THE PROBLEM -> Bring together all lines of the material below that contain the string "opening".

SUPPLIED DATA ->
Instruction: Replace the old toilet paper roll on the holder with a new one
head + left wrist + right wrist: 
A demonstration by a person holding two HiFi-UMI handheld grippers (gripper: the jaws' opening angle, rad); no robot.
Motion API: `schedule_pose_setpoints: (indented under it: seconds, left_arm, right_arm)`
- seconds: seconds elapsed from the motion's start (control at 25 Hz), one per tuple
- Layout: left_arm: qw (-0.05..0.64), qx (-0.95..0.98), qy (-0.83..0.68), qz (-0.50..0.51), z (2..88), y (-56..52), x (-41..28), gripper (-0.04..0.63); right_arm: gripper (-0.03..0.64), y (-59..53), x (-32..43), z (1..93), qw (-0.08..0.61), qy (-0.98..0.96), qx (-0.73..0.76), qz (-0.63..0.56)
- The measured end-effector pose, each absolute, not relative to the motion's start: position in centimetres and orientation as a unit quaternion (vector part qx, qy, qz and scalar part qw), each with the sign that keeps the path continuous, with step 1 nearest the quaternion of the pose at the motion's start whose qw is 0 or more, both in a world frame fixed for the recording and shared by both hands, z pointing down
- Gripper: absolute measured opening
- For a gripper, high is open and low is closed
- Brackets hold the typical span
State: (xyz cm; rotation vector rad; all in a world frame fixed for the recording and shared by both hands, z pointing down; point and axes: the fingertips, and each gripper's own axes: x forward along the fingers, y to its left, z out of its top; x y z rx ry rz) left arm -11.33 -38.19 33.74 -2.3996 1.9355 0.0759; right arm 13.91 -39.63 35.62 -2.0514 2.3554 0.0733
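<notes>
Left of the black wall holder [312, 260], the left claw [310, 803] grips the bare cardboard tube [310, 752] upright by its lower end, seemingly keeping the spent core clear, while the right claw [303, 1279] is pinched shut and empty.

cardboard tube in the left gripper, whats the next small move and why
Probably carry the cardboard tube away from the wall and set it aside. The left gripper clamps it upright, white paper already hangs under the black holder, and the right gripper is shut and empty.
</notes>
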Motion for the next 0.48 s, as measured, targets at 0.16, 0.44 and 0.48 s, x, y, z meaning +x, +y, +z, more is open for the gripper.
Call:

SOLUTION FOR THIS EXERCISE ->
A demonstration by a person holding two HiFi-UMI handheld grippers (gripper: the jaws' opening angle, rad); no robot.
- Gripper: absolute measured opening

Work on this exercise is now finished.